» **Problem statement**
Although the records contain pictures, none belong in the copy: restate word for word only the lines from the one with "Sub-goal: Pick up" through the one with "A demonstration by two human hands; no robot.", both included.

» **Stored dataset items**
+---+

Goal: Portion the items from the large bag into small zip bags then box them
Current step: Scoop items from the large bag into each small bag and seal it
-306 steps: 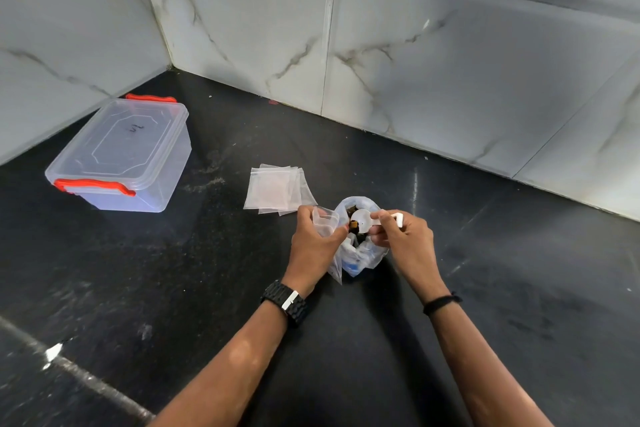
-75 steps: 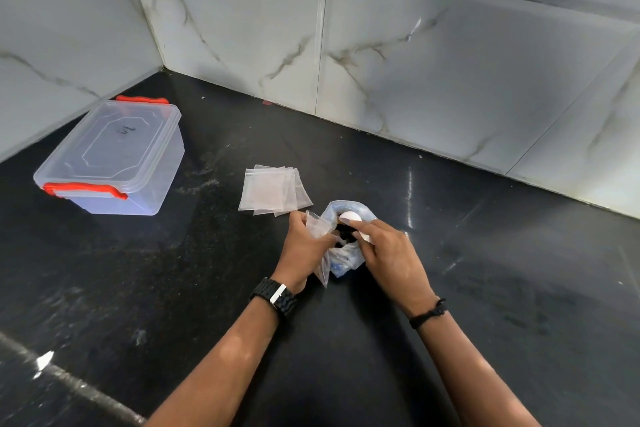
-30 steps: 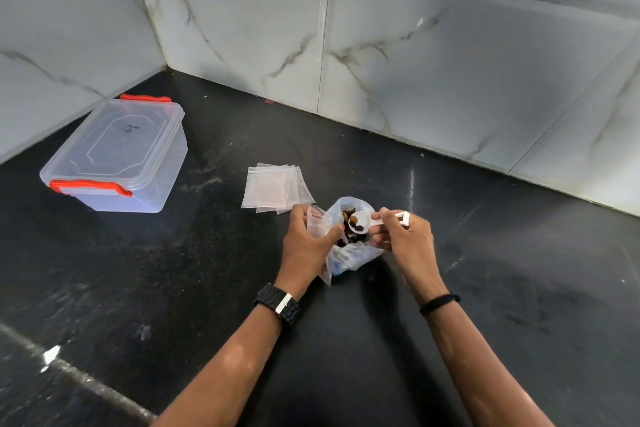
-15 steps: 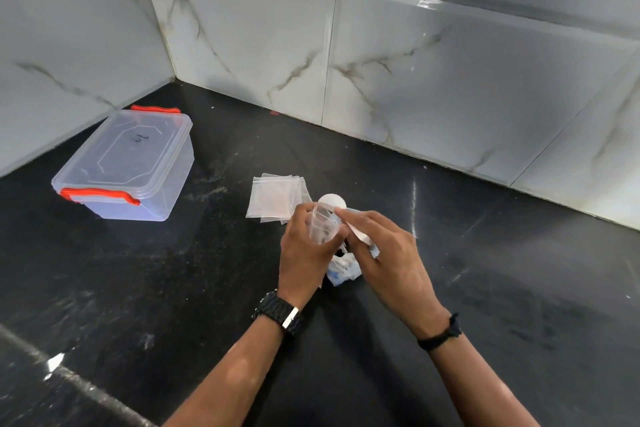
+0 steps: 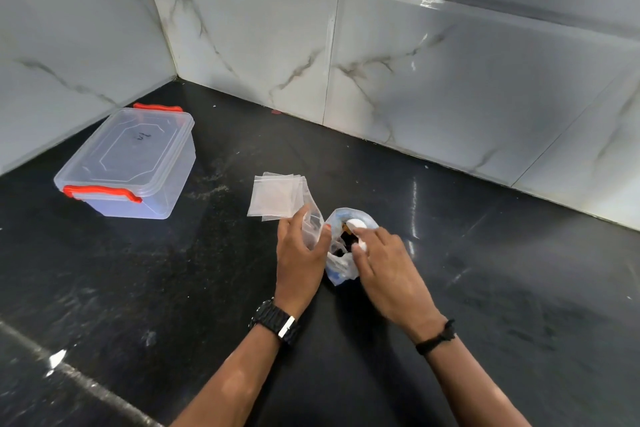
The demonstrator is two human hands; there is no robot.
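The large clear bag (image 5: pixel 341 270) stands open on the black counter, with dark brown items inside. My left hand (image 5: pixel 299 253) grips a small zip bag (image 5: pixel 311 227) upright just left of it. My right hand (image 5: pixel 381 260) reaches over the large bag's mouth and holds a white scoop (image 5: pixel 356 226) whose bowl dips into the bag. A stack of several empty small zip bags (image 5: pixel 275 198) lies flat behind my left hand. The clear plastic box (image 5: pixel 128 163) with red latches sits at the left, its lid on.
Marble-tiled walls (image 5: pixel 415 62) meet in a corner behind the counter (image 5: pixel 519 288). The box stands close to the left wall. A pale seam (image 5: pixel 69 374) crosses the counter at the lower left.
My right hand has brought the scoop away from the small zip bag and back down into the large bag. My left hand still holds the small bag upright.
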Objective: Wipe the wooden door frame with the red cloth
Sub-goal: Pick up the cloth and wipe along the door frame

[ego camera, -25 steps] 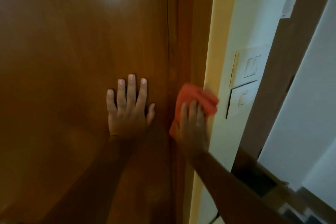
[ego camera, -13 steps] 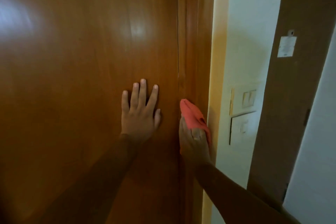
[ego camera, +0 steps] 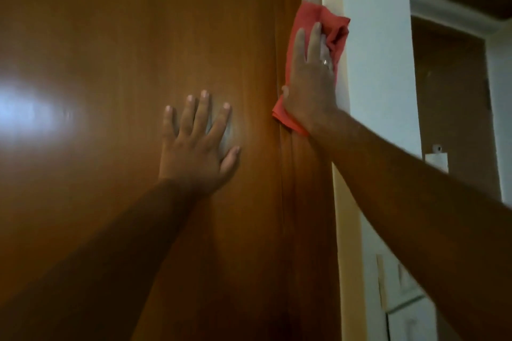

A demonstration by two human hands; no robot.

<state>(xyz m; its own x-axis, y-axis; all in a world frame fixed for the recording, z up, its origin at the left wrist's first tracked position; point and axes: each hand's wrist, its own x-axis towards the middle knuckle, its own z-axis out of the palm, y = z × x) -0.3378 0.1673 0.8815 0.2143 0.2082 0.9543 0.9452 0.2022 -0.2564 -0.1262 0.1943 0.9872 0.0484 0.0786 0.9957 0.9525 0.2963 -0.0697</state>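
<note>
The wooden door frame (ego camera: 304,188) runs vertically just right of the glossy brown door (ego camera: 110,63). My right hand (ego camera: 310,80) presses the red cloth (ego camera: 332,25) flat against the frame, high up, fingers pointing upward; cloth shows above the fingertips and below the palm. My left hand (ego camera: 198,147) lies flat on the door with fingers spread, holding nothing, lower than and left of the right hand.
A cream strip and white wall (ego camera: 376,77) border the frame on the right. Wall switches (ego camera: 399,296) sit low right, partly behind my right forearm. A dark doorway (ego camera: 451,97) opens further right, with a small white tag (ego camera: 436,159) on its edge.
My right hand has slid the red cloth up the frame, from level with the left hand to well above it. The view has tilted upward. The left hand stays flat on the door.
</note>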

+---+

» **Your solution**
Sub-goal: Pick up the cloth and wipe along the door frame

[ego camera, -25 steps] 
[ego camera, -13 steps] 
[ego camera, +0 steps] 

A demonstration by two human hands; no robot.

There is nothing more to the answer.